En cuanto a la Diablesa, mentiría si no
reconociera que a primera vista le encontré un raro encanto. Para definir este
encanto no sabría compararlo a nada mejor que al de las bellísimas mujeres
maduras que ya no envejecen más, y cuya belleza guarda la magia penetrante de
las ruinas. Tenía un aire entre autoritario y desgarbado, y sus ojos, aunque
abatidos, tenían una fuerza fascinante. Lo que más me sorprendió fue el
misterio de su voz, en la que encontré el recuerdo de las contraltos más deliciosas y también un poco de esa ronquera de las
gargantas continuamente lavadas por el aguardiente.
“¿Quieres
conocer mi poder?”, dijo la falsa diosa con su voz encantadora y paradójica.
“Escucha.”
Y
se llevó a los labios una gigantesca trompeta adornada de cintas, como un pito
de carnaval, con los nombres de todos los periódicos del universo, y gritó mi
nombre, que rodó por el espacio con el ruido de cien mil truenos y volvió a mí
rebotado por el eco del más lejano planeta.
“¡Diablos
–dije medio subyugado—, eso sí que es precioso! Pero al examinar con más
atención a la seductora marimacho me pareció vagamente que la reconocía por
haberla visto brincar con unos granujas conocidos míos; y el son ronco del
cobre trajo a mis oídos no sé qué recuerdo de una trompeta prostituida.
También
le respondí con todo mi desdén: “¡Vete! No he nacido para casarme con la
querida de algunos que no quiero nombrar.”
Ciertamente,
con una abnegación tan valiente tenía derecho a estar orgulloso.
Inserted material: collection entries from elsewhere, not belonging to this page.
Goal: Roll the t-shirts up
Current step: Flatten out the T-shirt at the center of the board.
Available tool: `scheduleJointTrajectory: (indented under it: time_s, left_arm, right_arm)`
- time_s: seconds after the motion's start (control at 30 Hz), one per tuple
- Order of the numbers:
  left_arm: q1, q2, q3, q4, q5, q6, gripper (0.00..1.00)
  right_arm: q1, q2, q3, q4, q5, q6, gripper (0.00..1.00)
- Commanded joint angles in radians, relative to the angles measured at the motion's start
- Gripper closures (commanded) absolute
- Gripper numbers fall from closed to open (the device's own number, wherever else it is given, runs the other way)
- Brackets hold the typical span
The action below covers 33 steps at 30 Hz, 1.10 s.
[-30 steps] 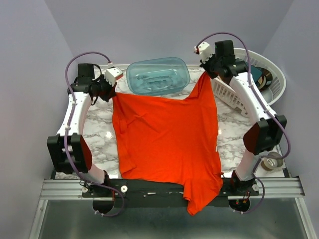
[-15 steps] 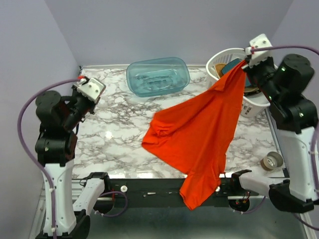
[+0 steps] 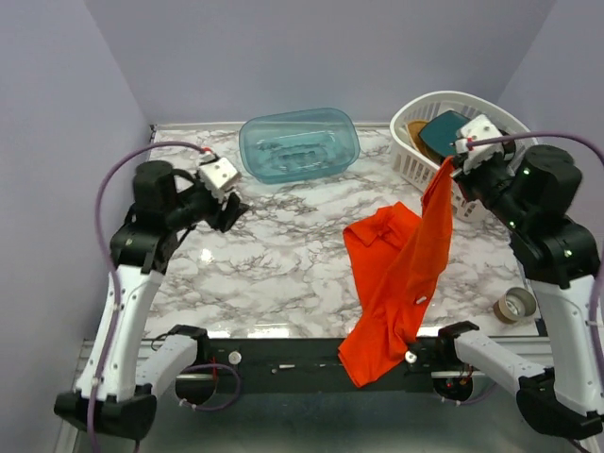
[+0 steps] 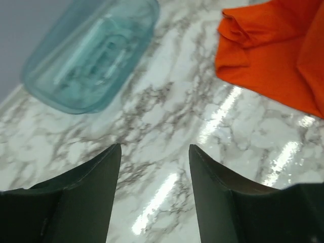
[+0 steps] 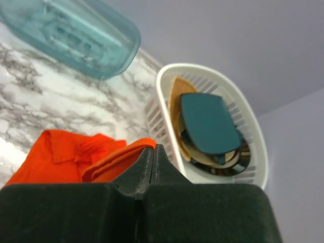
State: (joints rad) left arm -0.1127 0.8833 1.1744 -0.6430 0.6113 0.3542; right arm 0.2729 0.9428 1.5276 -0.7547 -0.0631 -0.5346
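Note:
The red-orange t-shirt (image 3: 415, 255) hangs by one edge from my right gripper (image 3: 453, 172), which is raised in front of the white basket and shut on the fabric. The shirt's lower part lies crumpled on the marble table right of centre, and its tail drops over the near edge. In the right wrist view the jaws (image 5: 155, 148) are pressed together with a fold of the t-shirt (image 5: 109, 161) beside them. My left gripper (image 3: 233, 213) hovers over the left of the table, open and empty. The left wrist view shows bare marble between its fingers (image 4: 154, 148), with the t-shirt (image 4: 276, 50) far off at the upper right.
A teal plastic tub (image 3: 299, 142) stands at the back centre of the table. The white slatted basket (image 3: 453, 96) at the back right holds a teal lid and other items. A roll of tape (image 3: 514, 305) sits near the right front corner.
My left gripper has let go of the t-shirt, opened and drawn back left. My right arm has pulled the shirt rightward, so it went from spread flat to hanging bunched.

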Motion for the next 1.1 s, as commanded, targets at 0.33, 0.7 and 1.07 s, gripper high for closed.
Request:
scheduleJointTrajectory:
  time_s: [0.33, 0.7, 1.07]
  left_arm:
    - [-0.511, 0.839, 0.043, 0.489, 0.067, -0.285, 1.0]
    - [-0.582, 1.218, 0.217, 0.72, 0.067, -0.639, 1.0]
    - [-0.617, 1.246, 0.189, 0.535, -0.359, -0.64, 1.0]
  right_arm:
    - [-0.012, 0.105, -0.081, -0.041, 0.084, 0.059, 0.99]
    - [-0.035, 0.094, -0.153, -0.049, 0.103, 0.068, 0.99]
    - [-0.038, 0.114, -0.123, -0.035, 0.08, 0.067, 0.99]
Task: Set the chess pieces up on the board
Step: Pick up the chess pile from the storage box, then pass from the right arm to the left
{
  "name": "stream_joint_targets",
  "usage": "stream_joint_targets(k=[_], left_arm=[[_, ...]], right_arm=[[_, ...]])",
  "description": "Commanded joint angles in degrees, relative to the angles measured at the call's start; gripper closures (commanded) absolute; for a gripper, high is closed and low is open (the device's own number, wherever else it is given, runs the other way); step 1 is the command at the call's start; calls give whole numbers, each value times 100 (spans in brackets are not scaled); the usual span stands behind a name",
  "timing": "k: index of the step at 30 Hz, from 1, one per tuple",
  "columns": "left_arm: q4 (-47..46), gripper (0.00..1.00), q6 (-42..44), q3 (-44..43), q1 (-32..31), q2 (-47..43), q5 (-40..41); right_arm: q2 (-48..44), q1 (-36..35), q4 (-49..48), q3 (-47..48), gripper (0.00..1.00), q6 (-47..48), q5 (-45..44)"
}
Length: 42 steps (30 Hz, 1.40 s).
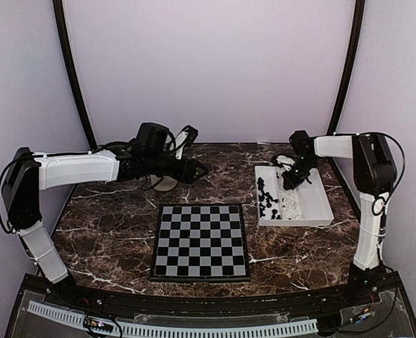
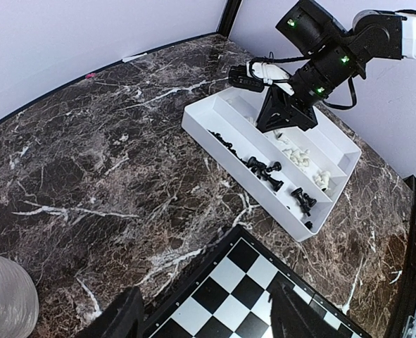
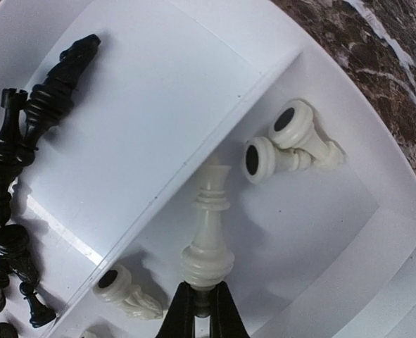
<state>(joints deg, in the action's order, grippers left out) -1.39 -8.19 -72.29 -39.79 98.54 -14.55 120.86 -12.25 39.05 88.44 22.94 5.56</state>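
Chess pieces [image 1: 267,199]: small black and white plastic chessmen, all lying loose in the white tray [image 1: 320,211], which sits at about two o'clock from the board [image 1: 200,241] in the overhead view. The black lot is in the tray's nine-o'clock compartment and the white lot in the one beside it toward three o'clock. No piece stands on the board yet. Item in hand: one tall white piece [image 3: 208,225], on its side among the white lot, with its flared head toward twelve o'clock in the right wrist view and its broad foot toward six. Two white pawns [image 3: 285,144] lie at its one o'clock, apart from it. Right gripper [image 3: 200,306]: jaws closed right down, tips pinching the foot end of that piece as far as I can make out. Left gripper [image 2: 206,303]: jaws wide apart, holding nothing, hovering past the board's twelve-o'clock edge. Handling, my judgement: light, rigid and glossy, and round in section, so it can roll on the tray floor and may swivel or slip out of a pinch. A hold at the foot leaves the long body levered out. I would rather take it across the narrow stem just under the collar, leaving the foot free to stand on a square.
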Motion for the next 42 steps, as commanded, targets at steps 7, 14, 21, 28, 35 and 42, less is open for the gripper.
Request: stream_joint_targets(k=[7, 14, 21, 28, 35, 42], left_arm=[[100, 36, -72, -180, -33, 3, -107], [2, 36, -443, -206, -39, 57, -277], [-1106, 30, -1738, -114, -50, 206, -1092], [-2440, 27, -3154, -98, -192, 610, -1660], [-2973, 24, -3910, -104, -454, 890, -1610], [-2714, 33, -4103, -158, -514, 1018, -1664]], right_arm=[[-782, 143, 42, -509, 100, -18, -69], [-1737, 144, -63, -1071, 100, 12, 621], [-2706, -161, -245, -1624, 100, 108, 2073], [-3119, -993, -176, -1688, 100, 379, 2624], [-2926, -1513, 48, -1360, 100, 418, 2934], [-2966, -1737, 68, -1382, 100, 404, 2973]])
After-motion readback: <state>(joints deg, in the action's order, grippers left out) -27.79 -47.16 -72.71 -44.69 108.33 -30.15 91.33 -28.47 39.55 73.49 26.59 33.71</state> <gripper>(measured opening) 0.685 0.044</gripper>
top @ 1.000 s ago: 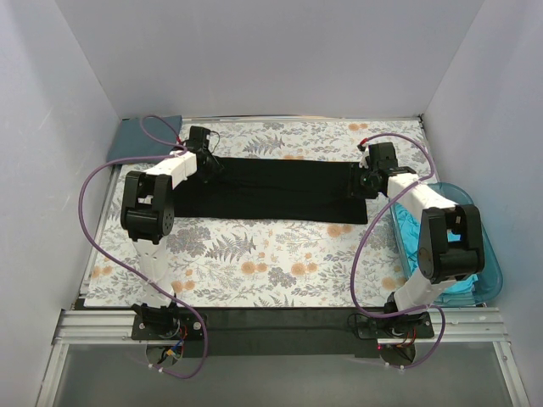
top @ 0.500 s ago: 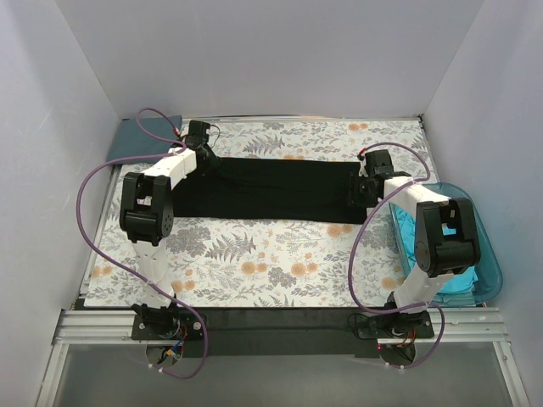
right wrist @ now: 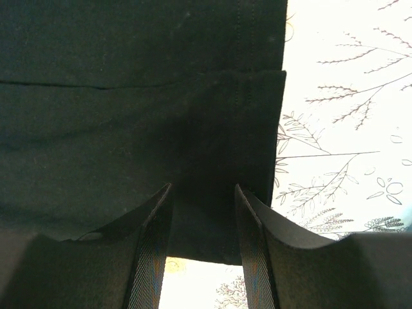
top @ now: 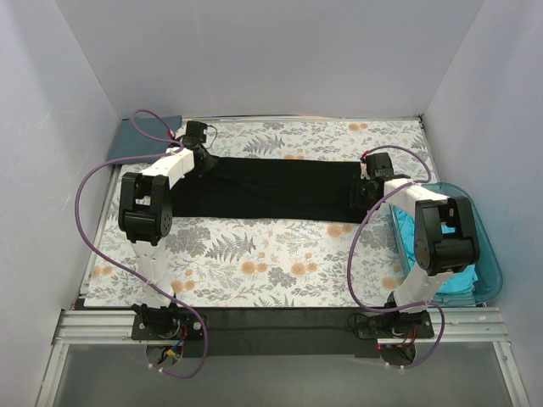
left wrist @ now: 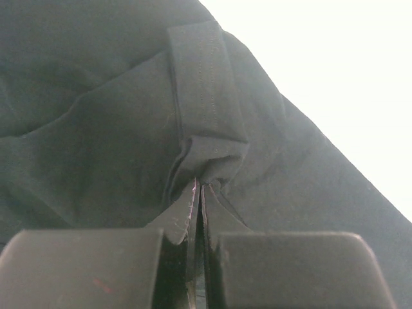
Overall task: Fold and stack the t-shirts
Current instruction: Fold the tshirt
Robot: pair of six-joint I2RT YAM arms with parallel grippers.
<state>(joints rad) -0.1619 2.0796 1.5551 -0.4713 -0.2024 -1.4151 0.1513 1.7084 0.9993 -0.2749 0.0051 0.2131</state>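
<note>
T-shirt (top: 280, 191), black, lies long left-to-right between your arms; left fingers (left wrist: 183, 216) pinch its left end, right fingers (right wrist: 150, 248) stand spread over its right hem

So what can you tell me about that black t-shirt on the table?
The black t-shirt is soft, matte cloth folded into a long band that lies side to side across the floral tablecloth. It is mostly flat, with stitched hems showing. The left hand is shut, pinching a bunched fold at the shirt's left end. The right hand sits open over its right edge, near a corner.
</note>
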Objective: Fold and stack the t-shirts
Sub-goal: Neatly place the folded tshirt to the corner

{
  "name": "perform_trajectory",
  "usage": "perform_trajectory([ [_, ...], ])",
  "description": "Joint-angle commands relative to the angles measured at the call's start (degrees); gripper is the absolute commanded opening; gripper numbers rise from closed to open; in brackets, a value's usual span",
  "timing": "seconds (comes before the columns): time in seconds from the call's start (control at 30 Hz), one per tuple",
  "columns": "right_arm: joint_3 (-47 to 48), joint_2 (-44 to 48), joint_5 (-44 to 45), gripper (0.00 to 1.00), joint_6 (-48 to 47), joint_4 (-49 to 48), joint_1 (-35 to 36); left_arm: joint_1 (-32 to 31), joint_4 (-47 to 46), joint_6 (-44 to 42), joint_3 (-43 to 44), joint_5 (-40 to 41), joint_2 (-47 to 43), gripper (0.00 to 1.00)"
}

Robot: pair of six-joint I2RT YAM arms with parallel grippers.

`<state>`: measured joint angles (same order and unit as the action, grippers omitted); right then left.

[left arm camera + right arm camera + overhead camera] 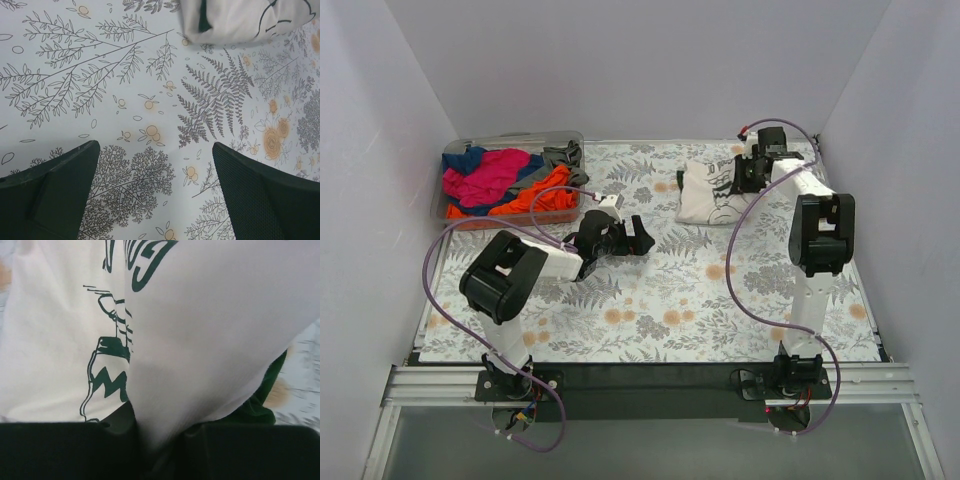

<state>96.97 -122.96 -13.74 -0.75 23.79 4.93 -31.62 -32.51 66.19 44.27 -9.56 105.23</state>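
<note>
A: Two arms in the overhead view. Where is the cream t-shirt [705, 195]?

B: Folded, on the floral cloth [670, 300]. The right gripper [742, 178] is down on its right-hand edge. The left gripper [635, 238] hangs to its left, nearer the bases and apart from it. Well left of it sits the clear bin [520, 138], with the other t-shirts [505, 180], magenta, orange, blue and grey, heaped inside.

A: Left wrist view?

B: The left gripper [155, 150] has its fingers [55, 190] spread wide over the bare floral cloth [100, 75], with nothing between them. The cream t-shirt [240, 22] lies beyond them at the top edge, apart.

A: And the right wrist?

B: The right gripper [155, 452] is pinched together on a fold of the cream t-shirt [215, 330]. The fold runs down between its dark fingers [60, 450]. Dark green print [107, 372] lies left of that fold, and dark green cloth [265, 390] shows under its right side.
</note>
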Motion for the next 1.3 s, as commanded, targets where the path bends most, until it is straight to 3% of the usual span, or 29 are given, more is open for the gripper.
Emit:
perform_trajectory([
  [0.0,5.9,-2.4,12.5,0.01,-8.5,7.1,-1.3,-0.1,3.6,-1.2,-1.0,1.5,-2.6,0.89],
  [0.4,19.4,-11.1,22.3,0.01,-20.2,9.2,-7.6,-0.1,5.2,-1.0,-1.4,1.5,-2.6,0.89],
  [0.63,25.3,-14.2,23.5,0.01,-27.6,8.9,-10.7,-0.1,6.1,-0.6,-1.2,1.5,-2.0,0.89],
  [0.93,29.8,-16.5,25.3,0.01,-30.4,7.2,-13.5,-0.1,7.1,-0.2,-0.7,1.7,-1.1,0.88],
  [1.17,29.3,-17.3,20.8,0.02,-29.0,3.1,-13.6,-0.1,7.8,-0.2,-0.1,1.5,0.2,0.88],
  [1.2,29.3,-17.4,20.5,0.05,-28.5,2.8,-13.6,-0.1,7.9,-0.1,-0.1,1.6,0.2,0.88],
  [1.27,29.3,-17.3,20.1,0.35,-26.8,1.7,-13.6,-0.1,8.1,-0.1,-0.2,1.9,0.2,0.88],
])
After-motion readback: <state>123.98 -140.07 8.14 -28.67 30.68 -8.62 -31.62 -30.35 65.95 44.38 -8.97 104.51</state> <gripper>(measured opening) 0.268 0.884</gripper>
Pero por
desgracia me desperté y me abandonaron todas las fuerzas. “En verdad, me dije,
tendría que estar pesadamente aletargado para mostrar tales escrúpulos. ¡Ah, si
pudieran volver mientras estoy despierto, no me haría tanto el delicado!
Y
los invoqué en voz alta, suplicándoles perdón, ofreciéndoles que me deshonraría
cada vez que hiciera falta para merecer sus favores; pero los había ofendido
mucho sin duda, pues no volvieron jamás.